### Dataset extract:
[Start of Attachment]
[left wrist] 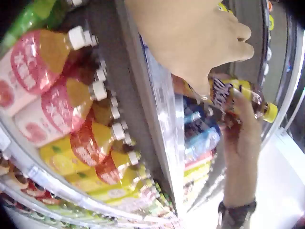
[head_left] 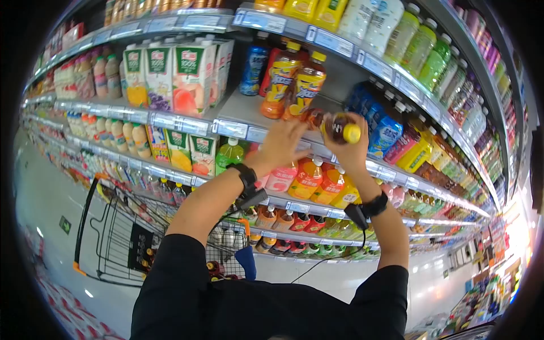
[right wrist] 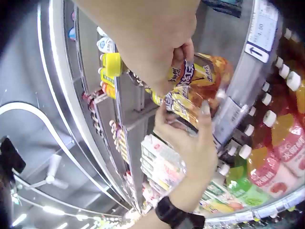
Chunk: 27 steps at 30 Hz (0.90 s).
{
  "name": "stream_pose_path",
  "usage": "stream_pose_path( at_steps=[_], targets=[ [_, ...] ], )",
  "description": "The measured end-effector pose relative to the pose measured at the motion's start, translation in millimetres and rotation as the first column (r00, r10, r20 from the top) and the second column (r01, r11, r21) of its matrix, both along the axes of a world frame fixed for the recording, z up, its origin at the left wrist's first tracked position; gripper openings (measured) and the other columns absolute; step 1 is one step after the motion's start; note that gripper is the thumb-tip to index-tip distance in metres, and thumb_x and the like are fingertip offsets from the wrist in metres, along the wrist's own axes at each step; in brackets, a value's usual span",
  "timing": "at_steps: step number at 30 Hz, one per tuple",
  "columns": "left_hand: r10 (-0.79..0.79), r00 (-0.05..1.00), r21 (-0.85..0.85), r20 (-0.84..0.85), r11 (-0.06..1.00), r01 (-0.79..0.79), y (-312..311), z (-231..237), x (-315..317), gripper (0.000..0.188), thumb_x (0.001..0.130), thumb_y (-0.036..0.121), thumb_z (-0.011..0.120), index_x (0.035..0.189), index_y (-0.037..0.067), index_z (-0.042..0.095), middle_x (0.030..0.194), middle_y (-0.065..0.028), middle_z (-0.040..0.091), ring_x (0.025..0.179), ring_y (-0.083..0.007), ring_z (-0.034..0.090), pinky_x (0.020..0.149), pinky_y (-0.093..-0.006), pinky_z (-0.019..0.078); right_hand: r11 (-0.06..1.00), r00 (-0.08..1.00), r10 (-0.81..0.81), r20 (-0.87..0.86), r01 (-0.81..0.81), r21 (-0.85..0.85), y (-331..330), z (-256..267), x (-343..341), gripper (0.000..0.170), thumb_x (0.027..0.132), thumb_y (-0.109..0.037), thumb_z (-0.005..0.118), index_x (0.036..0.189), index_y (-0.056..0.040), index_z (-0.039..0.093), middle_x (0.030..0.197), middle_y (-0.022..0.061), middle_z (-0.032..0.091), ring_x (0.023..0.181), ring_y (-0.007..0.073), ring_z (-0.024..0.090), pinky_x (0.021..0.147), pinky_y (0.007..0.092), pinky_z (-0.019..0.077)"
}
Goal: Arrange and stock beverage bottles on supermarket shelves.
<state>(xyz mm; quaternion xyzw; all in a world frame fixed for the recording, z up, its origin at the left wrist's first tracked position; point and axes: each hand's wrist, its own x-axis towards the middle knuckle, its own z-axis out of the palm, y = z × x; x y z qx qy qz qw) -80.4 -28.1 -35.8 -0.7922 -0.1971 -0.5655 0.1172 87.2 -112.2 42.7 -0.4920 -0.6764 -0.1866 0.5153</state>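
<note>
An iced tea bottle with a yellow cap (head_left: pixel 352 134) lies tilted in my right hand (head_left: pixel 347 156), which grips it around its upper part. At its lower end is my left hand (head_left: pixel 277 146), with thumb and fingers spread; the right wrist view shows the left fingers (right wrist: pixel 205 117) on either side of the label. Two more iced tea bottles, one at the front (head_left: pixel 306 85) and one beside it (head_left: pixel 281 79), stand upright on the shelf just behind the hands. In the left wrist view, the held iced tea bottle (left wrist: pixel 249 98) points its cap away from the left hand.
Blue-labelled bottles (head_left: pixel 388 133) stand right of the hands, juice cartons (head_left: pixel 187 76) to the left. Below the shelf edge (head_left: pixel 256 135) are peach and orange drink bottles (head_left: pixel 307 178). A wire shopping cart (head_left: pixel 113 238) stands at lower left with bottles inside.
</note>
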Motion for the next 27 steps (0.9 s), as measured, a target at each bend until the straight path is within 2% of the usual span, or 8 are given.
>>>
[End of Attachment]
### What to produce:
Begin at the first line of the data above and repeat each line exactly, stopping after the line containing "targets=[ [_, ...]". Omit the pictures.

### Output of the task:
[left wrist] 
[head_left] 
[right wrist] 
Chunk: 27 steps at 30 Hz (0.90 s).
{
  "name": "stream_pose_path",
  "usage": "stream_pose_path( at_steps=[_], targets=[ [_, ...] ], )",

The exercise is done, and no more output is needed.